Proposal hurts middle-class public employees
I don’t agree with the values in the McKenna, Reed, Hewitt and Debolt commentary [“Produce a budget that reflects our values,” Opinion, Jan. 6].
The authors suggest cutting public employees’ salaries and health benefits to balance the budget. But most public employees are middle-class wage earners. Why always balance the budget at the expense of the middle class?
The authors want to privatize the sale of liquor and workman’s compensation insurance so big companies can reap huge profits from something that should be serving the interest of the public. The mantras of “choice” and “competition” sound good, but in the end they just raise the price for the public and enrich the fat cats.
Not once do the authors mention that people earning in excess of $250,000 in net annual income get a free ride in Washington state. Washington is one of the few states in the union without an income tax or substantial mining or oil revenues, so people with high incomes in Washington ride for free.

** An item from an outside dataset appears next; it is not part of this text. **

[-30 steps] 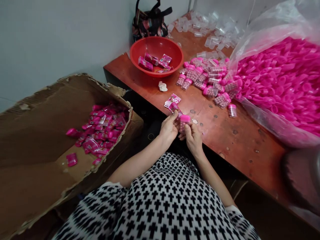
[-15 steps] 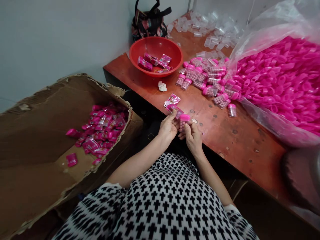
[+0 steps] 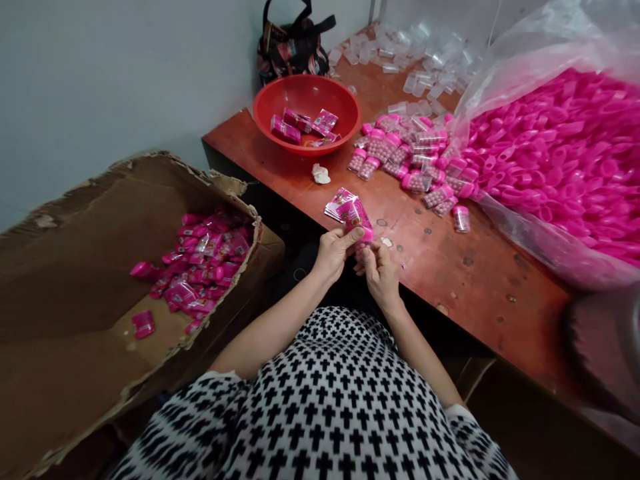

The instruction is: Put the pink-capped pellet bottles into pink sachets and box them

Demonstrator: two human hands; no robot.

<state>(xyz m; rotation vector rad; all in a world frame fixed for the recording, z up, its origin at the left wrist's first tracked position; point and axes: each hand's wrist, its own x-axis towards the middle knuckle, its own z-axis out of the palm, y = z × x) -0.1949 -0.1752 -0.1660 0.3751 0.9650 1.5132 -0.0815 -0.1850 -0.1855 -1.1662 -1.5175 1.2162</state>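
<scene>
My left hand [image 3: 334, 255] is closed, its thumb and fingers pinching a pink printed sleeve [image 3: 353, 212]. The sleeve reaches down to the pink cap of a small jar [image 3: 361, 251] of pink balls. My right hand [image 3: 383, 273] grips the lower part of that jar, largely covering it. How far the sleeve goes round the cap, I cannot tell. Just beyond my fingers, a small stack of flat printed sleeves [image 3: 336, 203] lies on the reddish table [image 3: 445, 267].
Jars with pink caps [image 3: 395, 150] are heaped beyond my hands, near a red bowl [image 3: 265, 123] with printed packets. A plastic bag of pink plastic pieces [image 3: 555, 160] fills the right. Clear containers [image 3: 425, 60] lie behind. A cardboard box [image 3: 60, 280] holds wrapped pink jars [image 3: 200, 260].
My left hand has brought the pink sleeve onto the jar's cap, where it now stands up above it. The jar sits slightly lower in my right hand. The view has shifted slightly.
</scene>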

Protecting this free ride for the rich is the hidden “value” that the authors of this commentary don’t want to talk about.
The authors’ budget-balancing “values” are all about sending profits to businesses, letting the rich get off tax free, and making cuts that hurt the middle class and the poor.
— Isabel D’Ambrosia, Seattle
Solution is not consistent with shared values
The state Republican delegation’s “solutions” for balancing the state budget — touted as “protecting Washington’s values” — borders on the ridiculous. Is it consistent with our shared values to allow every neighborhood mom-and-pop store to sell liquor 24/7? The public-safety issues created would quickly outweigh the additional revenue.
As a K-12 teacher (one of those state employees they refer to), I do not welcome forced pay cuts and increases to my medical costs as a solution to the state budget crisis. Nor do I think that injured workers who rely on workman’s compensation should bear an additional burden, as the Republican leadership suggests. No employment group should be singled out to shoulder this fiscal crisis under political pressure to “save their jobs.”
The most equitable way to solve this problem is to spread the pain, i.e., the cost of maintaining state services, as widely as possible. As an alternative, something like a temporary state surtax on above-poverty-level wage-earning households could work. No one would lose their job, medical services, fire and police protection, state parks and recreation areas, or teachers and programs in their local schools.
If selling more liquor, reducing compensation for injured workers, and reducing public employees salaries and benefits are the best and brightest solutions the Republicans have in this crisis, they deserve to be the minority party in the Legislature.